Unfortunately my other work visa which was pending was also denied. Life was shattered. Me and my wife knew tough times were ahead. We were not able to digest this. For few days we discussed with ourselves what could be our next move. If i have to get another work visa and work it would be another 10 months of stay at home. I thought to myself maybe Baba wanted me to learn more about life and know the importance of life.
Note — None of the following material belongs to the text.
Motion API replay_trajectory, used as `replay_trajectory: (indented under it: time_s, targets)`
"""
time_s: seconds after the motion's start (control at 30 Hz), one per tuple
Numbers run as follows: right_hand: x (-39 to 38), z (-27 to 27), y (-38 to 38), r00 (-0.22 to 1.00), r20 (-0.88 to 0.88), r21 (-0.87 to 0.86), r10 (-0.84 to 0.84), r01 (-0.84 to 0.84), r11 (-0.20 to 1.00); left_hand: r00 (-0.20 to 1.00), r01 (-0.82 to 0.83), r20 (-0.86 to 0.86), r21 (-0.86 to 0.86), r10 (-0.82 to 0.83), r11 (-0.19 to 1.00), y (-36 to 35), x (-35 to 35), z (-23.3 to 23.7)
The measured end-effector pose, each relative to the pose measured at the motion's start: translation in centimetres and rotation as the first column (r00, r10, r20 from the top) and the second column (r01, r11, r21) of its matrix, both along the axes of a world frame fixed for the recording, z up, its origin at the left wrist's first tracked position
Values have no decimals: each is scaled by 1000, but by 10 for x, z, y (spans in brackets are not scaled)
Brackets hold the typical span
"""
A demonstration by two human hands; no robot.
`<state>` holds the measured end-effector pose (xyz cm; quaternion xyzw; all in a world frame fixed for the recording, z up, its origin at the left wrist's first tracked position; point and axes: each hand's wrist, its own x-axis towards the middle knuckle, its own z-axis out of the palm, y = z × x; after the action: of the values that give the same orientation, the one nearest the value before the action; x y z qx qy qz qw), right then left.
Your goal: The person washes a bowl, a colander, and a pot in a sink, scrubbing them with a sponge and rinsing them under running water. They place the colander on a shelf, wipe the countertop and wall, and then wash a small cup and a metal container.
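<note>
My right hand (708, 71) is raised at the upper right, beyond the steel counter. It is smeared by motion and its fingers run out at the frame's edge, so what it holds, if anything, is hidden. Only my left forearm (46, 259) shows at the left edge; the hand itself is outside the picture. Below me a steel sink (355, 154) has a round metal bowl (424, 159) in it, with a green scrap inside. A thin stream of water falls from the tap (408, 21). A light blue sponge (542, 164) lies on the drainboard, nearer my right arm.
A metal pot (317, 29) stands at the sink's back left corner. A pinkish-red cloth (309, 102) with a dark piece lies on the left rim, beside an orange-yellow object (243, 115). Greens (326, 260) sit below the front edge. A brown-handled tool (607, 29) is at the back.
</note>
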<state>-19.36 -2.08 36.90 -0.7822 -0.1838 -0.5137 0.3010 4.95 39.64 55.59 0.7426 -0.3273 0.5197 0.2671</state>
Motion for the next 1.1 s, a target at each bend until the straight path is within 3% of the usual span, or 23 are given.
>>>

My family and my wife supported me a lot during these times. My wife changed her job in order to support with more money. All i had in mind was Shraddha and Saburi. If you have faith and patience you can climb mountains. I never let my faith go down. I read each and every chapter of Sai Satcharitra with full heart and knew His blessings were always there for us. The time came for 2014 visa and i applied this time with full faith. I waited patiently for the application to be picked up in lottery and luckily my application was picked. By God’s grace this time i got my visa approved and all set to get back to work after a year. All this one year i had full faith and waited patiently for Baba’s blessings. Thank You Baba for all the lesson You taught me during this period. Sachidanand Sadguru Sainath Maharaj Ki Jai.